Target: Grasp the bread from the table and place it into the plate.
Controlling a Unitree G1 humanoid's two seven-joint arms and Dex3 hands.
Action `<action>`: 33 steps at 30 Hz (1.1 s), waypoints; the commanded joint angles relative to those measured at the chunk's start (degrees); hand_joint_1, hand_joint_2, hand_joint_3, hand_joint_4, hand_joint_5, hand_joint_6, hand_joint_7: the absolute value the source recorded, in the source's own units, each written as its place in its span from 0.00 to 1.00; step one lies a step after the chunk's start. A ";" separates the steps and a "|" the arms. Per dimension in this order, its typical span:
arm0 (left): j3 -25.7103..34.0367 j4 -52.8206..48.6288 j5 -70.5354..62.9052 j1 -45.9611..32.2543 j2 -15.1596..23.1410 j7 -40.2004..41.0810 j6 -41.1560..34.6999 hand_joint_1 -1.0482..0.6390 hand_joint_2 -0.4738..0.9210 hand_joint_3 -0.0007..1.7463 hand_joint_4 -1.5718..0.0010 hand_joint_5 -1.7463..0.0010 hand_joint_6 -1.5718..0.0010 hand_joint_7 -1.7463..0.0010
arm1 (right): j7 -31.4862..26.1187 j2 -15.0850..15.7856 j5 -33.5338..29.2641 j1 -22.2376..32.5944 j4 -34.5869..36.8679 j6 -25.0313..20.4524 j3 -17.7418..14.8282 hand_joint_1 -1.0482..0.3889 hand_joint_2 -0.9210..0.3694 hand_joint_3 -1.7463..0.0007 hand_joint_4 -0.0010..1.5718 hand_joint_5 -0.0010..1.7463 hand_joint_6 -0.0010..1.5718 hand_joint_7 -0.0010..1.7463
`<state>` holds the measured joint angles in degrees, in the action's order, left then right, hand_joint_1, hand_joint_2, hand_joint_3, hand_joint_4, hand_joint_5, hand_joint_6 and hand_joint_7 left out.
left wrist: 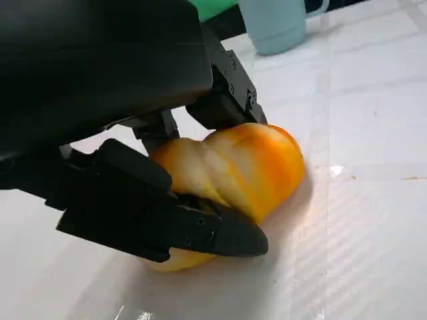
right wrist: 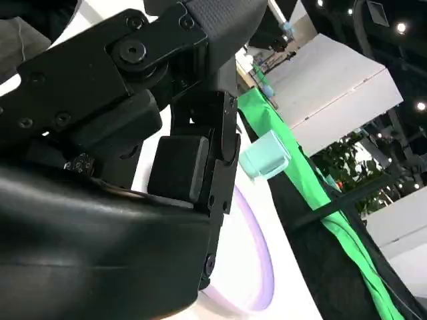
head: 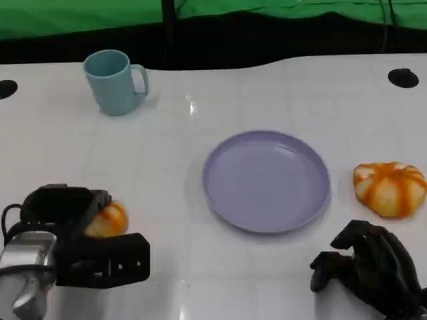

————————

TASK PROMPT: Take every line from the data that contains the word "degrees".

WRITTEN SOLUTION:
Action `<action>`: 33 steps at 30 Hz (1.1 s), waypoints; the commanded joint angles relative to those measured at the chunk's start (degrees); hand_joint_1, hand_joint_2, hand_joint_3, hand_joint_4, hand_joint_5, hand_joint_6, hand_joint_7: the absolute value the source recorded, in the source's own units, each written as its place in its span from 0.00 to 1.00; step one lies a step after the chunk's start. A ";" separates the steps and a "|" the arms. Per dimension in this order, its typical span:
`<state>` holds the measured joint angles in degrees, in the action's order, left then right, hand_joint_1, hand_joint_2, hand_joint_3, hand_joint_4, hand_joint_5, hand_joint_6 and hand_joint_7 left out.

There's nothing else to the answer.